Luís Farinha
Era ainda criança, 9, 10 anos, quando – vá-se lá saber porquê – apanhei
o hábito (ou o vício?) de ler. Sem pruridos de escolha, livro que me caísse nas
mãos era de imediato devorado, acontecendo que, na maioria dos casos, nada
restava dele para o dia seguinte. Dado, emprestado, cedido pela biblioteca
ambulante que todas as semanas, em dia certo, estacionava no Jardim da Graça, o
velho bairro de Lisboa onde nasci e vivi metade da minha vida, certo era que nesse
período distante a leitura era o meu passatempo preferido. Percorri Camilo,
Eça, Torga, Herculano, Aquilino, Virgílio Ferreira, à mistura com outros,
muitos outros autores portugueses que não tiveram talento ou tempo para marcar
lugar na história da literatura. Em dada altura, saltei para os brasileiros
Jorge Amado, Érico Veríssimo, Drummond de Andrade, Assis e uma lista infindável
de policiais de bolso, numa amálgama de letras que se tornaram companhia cúmplice
de noitadas bem passadas pela madrugada adentro, sempre atento ao “controlo”
paterno para quem o gasto desnecessário da luz do candeeiro de petróleo ou das
velas de parafina era absolutamente interdito. Quantas páginas virei debaixo
dos cobertores para que a luz da vela não denunciasse a minha infracção às ordens
impostas pela escassez económica reinante nos tempos da minha infância. Os
“missais”, (era esta a designação intencionalmente depreciativa como lá em casa
eram apodados os livros) vinham emprestar significado às palavras que mais
adiante ouviria ao meu pai quando eu, dando vazão ao que me ia na alma, mostrei
o firme propósito de continuar a estudar mal terminasse a instrução primária: “cá em casa não há espaço para doutores!”
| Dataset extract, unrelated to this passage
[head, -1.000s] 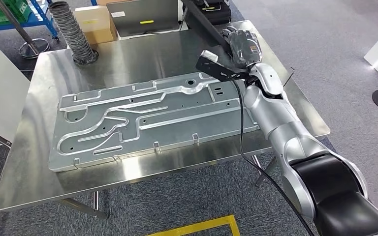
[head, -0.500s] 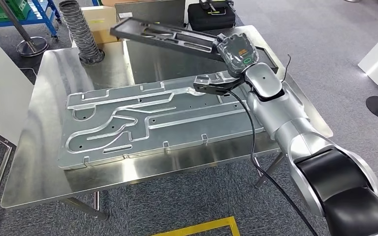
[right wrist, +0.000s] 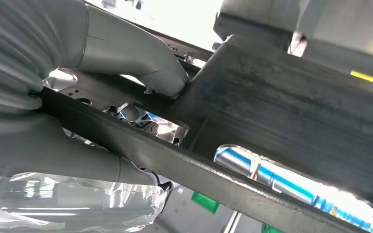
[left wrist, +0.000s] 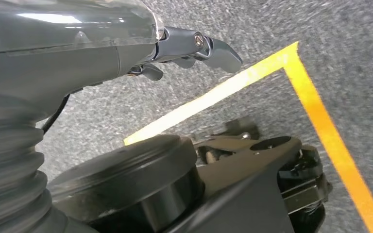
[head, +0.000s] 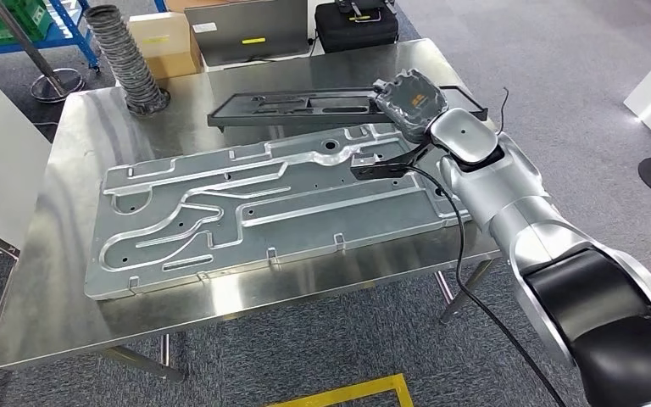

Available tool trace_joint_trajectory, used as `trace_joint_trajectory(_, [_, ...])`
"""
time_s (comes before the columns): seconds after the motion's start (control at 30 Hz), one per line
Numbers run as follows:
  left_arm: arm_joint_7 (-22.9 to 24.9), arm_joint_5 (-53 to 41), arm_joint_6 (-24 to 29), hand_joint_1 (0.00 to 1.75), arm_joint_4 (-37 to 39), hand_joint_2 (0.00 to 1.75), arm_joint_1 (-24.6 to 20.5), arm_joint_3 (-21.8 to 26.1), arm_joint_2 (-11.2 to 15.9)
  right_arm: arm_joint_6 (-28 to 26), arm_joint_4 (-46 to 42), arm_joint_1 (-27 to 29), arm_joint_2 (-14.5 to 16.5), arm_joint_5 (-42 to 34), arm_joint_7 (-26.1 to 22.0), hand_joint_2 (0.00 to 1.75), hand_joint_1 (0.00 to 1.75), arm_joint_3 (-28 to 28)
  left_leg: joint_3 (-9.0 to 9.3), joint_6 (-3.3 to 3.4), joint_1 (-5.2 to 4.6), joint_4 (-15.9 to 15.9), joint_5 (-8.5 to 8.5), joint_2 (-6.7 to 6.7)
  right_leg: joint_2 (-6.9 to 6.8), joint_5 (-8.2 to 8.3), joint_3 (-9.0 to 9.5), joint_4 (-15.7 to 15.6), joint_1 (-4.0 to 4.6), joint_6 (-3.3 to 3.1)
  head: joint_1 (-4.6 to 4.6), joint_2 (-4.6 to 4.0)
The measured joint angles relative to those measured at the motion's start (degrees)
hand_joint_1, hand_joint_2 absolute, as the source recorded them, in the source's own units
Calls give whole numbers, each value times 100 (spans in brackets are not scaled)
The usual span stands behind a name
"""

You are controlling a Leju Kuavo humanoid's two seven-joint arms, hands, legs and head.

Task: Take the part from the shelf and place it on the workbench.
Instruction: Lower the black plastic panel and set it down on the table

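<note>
A long black stamped part (head: pixel 305 108) lies level over the far side of the steel workbench (head: pixel 51 280), just behind a big silver panel. My right hand (head: pixel 408 98) grips its right portion from above. Close up in the right wrist view, the thumb (right wrist: pixel 141 58) presses on the black part (right wrist: pixel 281 121) and the hand's body wraps its rim. Whether the part touches the bench, I cannot tell. My left hand (left wrist: pixel 194 48) hangs over grey carpet with its fingers loosely apart, holding nothing.
A large silver stamped panel (head: pixel 263 203) covers most of the bench. A ribbed hose (head: pixel 123 55), a cardboard box (head: pixel 165 38), a grey case (head: pixel 254 30) and a black bag (head: pixel 356 21) stand beyond the far edge. Yellow floor tape (head: pixel 347 392) runs near my feet.
The right hand has swung the black part from a raised, tilted pose down to level, low over the bench's far side. The camera shifted slightly too.
</note>
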Motion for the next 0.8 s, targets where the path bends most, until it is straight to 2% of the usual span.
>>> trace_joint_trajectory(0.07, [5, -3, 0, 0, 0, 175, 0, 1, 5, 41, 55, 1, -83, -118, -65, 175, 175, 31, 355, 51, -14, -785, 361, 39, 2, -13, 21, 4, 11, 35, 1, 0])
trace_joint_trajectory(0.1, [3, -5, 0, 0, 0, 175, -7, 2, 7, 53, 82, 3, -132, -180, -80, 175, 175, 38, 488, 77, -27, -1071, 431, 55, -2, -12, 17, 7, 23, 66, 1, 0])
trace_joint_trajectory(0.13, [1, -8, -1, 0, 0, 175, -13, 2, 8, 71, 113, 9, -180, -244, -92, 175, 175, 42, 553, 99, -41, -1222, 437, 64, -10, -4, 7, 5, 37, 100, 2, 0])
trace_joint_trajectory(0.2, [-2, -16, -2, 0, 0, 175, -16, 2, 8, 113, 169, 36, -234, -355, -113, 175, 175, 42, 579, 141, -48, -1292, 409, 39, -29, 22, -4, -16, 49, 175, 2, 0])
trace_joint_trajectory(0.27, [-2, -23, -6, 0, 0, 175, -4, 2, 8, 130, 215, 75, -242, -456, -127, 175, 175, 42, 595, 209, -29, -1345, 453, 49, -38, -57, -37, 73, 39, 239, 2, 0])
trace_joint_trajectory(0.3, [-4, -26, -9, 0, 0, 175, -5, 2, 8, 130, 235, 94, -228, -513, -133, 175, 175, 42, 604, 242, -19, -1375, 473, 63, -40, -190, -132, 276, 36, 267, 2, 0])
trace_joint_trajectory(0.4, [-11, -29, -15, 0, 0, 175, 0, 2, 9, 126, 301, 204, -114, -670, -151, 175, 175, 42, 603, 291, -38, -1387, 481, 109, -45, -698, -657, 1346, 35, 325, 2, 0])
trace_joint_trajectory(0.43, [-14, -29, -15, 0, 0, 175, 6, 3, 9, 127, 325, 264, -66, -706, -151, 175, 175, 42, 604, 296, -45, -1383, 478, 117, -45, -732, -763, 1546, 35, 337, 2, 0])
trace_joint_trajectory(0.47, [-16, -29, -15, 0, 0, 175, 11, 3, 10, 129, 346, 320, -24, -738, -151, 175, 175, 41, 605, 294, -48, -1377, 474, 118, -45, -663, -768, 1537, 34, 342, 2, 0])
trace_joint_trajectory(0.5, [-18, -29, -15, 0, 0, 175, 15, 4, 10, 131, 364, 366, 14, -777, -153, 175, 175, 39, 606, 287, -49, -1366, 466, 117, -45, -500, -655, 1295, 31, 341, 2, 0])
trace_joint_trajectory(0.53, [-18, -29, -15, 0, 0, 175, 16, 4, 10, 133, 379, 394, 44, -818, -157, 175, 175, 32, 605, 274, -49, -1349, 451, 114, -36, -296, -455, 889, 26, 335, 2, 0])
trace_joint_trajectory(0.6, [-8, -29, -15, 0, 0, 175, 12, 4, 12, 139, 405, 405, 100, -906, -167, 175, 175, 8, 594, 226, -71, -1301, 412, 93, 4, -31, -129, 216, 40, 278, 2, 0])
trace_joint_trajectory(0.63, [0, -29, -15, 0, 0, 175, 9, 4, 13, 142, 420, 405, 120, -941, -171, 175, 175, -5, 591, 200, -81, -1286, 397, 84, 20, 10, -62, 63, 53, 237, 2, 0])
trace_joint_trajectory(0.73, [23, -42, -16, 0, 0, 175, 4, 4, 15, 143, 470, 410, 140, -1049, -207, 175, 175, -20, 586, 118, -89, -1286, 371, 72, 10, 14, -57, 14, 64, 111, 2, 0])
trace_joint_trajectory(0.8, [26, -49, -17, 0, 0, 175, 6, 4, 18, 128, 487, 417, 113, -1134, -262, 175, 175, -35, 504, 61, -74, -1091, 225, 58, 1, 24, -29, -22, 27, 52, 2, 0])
dizia, como se fosse ponto assente que “estudar” era um privilégio de ostentação
exclusivo das famílias mais ou menos abastadas. Outros tempos, penso hoje,
esbatida que está a decepção que então sentia, calado. Só mais tarde, já dono
do meu querer, tive ocasião de preencher lacunas que ficaram abertas à espera
de melhores dias. Cumpri o meu destino, atrevo-me a julgar. E isso serve-me de
compreensão e consolo no ocaso duma existência muito vivida. As decepções
vão-se diluindo ao longo de cada etapa vencida, aprendi, bem ciente, agora, de
como a repetição dos equívocos em que tropecei pela vida fora contribuiu para a
construção do céptico que hoje sou.
Do mal, o menos…
O tempo passou e ultrapassados que estão os oitenta recordo o meu pai
com imensa saudade. Como hoje gostaria de ouvir a sua voz severa a ordenar-me: “acaba lá com o missal e apaga-me essa luz,
se faz favor!”
Sorrio, mas não é por maldade, asseguro-vos…
*
Falando de leituras, permitam-me trazer aqui uma ocorrência curiosa,
recente e que deveras me apraz contar-vos.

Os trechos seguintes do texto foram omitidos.